Another limitation is the difficulty of data collection, though this can be lowered by choosing only one or two main suppliers per each supply stage with a limited number of potential locations. Governments can help overcome the difficulty by having a database providing all cost and emission factor data, such as electricity emission factors, import taxes, and prices of industrial water, electricity, waste collection and treatment, in order to support research and practices on sustainable supply network design, potentially resulting in industrial and sustainability improvement.

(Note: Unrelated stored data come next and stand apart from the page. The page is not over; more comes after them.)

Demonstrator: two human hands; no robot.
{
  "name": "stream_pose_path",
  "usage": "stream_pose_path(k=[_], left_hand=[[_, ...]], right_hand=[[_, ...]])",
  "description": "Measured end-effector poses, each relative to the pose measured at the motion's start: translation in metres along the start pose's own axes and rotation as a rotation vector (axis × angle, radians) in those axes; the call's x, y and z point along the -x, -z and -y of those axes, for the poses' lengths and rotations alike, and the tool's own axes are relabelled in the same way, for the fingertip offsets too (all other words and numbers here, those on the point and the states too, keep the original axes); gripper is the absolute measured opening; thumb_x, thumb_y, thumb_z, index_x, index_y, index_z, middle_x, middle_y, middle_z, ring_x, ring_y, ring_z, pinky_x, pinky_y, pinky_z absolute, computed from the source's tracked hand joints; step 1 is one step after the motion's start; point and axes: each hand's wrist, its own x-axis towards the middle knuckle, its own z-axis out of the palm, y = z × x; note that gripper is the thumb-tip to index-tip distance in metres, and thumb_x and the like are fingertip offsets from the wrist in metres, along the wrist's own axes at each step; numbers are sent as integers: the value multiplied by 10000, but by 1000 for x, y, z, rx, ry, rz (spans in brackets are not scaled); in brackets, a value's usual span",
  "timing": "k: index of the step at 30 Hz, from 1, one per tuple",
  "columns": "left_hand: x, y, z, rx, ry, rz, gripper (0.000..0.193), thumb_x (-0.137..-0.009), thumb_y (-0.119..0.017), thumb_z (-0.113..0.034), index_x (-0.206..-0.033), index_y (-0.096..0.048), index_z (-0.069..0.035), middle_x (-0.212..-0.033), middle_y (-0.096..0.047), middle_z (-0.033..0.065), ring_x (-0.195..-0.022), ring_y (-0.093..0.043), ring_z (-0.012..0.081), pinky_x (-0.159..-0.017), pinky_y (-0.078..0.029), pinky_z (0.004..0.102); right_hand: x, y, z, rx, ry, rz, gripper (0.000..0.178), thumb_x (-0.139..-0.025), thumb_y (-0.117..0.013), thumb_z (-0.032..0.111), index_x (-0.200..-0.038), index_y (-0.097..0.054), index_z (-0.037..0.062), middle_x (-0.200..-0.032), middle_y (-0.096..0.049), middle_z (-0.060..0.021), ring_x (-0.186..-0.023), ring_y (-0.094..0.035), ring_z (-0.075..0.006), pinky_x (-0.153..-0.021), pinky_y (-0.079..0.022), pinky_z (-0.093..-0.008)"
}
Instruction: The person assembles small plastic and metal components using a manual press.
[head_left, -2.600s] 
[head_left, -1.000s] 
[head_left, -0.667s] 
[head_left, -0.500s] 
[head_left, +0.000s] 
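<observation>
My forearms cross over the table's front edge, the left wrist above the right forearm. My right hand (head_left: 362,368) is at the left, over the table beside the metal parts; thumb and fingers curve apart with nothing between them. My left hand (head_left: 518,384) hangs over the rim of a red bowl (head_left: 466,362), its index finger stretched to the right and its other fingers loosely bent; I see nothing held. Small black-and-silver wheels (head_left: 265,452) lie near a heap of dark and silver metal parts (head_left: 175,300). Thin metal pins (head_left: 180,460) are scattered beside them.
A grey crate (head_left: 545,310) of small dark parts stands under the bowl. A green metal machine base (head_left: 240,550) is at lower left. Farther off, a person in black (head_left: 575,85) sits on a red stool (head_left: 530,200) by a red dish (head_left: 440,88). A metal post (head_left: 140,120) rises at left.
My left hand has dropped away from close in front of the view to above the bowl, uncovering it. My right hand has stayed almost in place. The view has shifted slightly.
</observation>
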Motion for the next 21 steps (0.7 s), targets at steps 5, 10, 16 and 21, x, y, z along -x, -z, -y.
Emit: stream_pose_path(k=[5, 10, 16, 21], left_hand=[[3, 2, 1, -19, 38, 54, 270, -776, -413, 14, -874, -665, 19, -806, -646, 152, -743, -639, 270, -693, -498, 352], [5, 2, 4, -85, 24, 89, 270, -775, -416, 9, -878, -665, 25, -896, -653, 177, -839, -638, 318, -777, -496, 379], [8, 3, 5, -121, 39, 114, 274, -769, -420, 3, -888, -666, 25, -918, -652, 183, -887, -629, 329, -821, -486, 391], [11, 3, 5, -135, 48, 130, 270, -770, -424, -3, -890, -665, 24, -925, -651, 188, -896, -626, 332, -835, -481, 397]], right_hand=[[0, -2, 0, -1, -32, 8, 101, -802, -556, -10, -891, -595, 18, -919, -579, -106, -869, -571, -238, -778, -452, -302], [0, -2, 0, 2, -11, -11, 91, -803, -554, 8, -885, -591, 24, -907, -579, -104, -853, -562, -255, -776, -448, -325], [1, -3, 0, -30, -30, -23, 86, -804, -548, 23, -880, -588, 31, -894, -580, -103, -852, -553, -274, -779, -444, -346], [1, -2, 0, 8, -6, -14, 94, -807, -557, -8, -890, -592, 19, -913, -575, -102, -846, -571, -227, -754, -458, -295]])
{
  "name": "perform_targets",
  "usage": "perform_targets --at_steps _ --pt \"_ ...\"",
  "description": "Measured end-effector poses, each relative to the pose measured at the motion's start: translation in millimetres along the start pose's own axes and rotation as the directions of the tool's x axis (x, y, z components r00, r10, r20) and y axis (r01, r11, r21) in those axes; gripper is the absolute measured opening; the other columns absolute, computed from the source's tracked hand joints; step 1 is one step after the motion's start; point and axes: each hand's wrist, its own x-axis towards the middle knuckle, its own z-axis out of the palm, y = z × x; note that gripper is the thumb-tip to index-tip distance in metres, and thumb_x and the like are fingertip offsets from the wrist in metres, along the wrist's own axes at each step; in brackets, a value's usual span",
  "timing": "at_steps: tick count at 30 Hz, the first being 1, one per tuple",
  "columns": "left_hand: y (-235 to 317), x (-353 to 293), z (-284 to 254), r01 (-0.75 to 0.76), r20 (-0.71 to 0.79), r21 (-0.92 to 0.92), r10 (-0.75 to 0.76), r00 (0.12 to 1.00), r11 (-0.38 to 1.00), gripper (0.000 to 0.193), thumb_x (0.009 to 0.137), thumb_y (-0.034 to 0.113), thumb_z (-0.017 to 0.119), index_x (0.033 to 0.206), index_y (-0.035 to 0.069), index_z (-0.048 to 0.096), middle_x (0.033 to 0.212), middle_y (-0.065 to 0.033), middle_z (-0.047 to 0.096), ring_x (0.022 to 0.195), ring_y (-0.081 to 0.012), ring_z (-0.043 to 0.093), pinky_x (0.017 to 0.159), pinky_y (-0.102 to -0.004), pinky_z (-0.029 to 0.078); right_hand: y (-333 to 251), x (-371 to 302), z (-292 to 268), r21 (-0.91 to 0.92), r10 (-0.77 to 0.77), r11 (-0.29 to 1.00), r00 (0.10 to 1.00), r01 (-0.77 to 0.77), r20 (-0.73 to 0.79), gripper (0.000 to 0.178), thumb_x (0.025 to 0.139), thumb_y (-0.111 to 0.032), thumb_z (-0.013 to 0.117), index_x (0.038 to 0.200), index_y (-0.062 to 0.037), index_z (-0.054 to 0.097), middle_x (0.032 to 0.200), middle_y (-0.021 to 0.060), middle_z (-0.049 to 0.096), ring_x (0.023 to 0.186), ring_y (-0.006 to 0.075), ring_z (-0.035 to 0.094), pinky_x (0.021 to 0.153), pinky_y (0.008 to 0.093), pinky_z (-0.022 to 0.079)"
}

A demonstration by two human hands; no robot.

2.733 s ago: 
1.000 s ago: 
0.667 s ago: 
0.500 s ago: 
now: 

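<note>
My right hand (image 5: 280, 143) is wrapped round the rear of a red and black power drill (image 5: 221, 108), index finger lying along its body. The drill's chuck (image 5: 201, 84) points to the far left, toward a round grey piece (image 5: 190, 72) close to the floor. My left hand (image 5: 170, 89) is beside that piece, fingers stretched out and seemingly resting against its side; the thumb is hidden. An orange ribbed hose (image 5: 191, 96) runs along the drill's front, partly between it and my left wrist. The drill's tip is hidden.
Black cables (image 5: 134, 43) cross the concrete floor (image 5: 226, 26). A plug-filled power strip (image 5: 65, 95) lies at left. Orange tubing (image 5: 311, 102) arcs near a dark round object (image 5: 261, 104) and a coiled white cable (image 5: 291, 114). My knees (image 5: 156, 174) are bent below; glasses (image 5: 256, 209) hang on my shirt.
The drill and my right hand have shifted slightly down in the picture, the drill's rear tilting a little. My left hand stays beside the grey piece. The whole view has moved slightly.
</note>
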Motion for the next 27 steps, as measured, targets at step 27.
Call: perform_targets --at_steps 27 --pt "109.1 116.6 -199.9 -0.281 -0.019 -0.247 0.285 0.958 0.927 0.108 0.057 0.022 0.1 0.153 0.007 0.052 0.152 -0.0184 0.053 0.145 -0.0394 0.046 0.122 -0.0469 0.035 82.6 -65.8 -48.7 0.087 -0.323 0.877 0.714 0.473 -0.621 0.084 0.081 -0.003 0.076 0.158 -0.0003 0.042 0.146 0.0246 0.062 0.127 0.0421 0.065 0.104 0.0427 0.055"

The purpose of showing the model application is to demonstrate how to use the model with real data in practice, as well as the model’s potential to reveal the lowest or optimized cost and CO2e supply chains, their most important factors, and possible local and global risks that impact the lowest cost and CO2e supply chains. Readers should bear in mind that the results of the model application, such as the locations of the lowest cost and CO2e supply chains and the landed cost and CO2e, cannot be generalized because they are specific to the settings of the application in terms of product type and material, sampled locations, manufacturing consumption, and focal firm organizational contexts which influence which activities and their factors to include into supply chain cost and CO2e calculation. Additionally, future research may test the SLDM approach in other industries, production batch sizes, and locations in order to improve the approach and possibly find patterns of common results among different industries and locations.
The SLDM approach is useful to various groups of practitioners. It allows industrial practitioners to plan and design their supply chain locations with long-term perspectives on risk factors, expansion markets, and future products with different governance levels, manufacturing batches, manufacturing technology, and recycling programs. The approach helps users understand interconnections among supply chain stages, as well as factors, activities, and outcomes leading to supply chain visibility to improve operations of different activities towards TBL sustainability in supply chains. As the sensitivity and scenario analyses during the application demonstrate that some locations cannot compete with others even if their factor values are dramatically changed, policymakers can use the SLDM approach to strategically invest resources in the factors that potentially improve their location competitiveness in terms of cost and CO2e. The approach can help policy makers to realize which location- and distance-dependent factors should be improved to support TBL sustainability.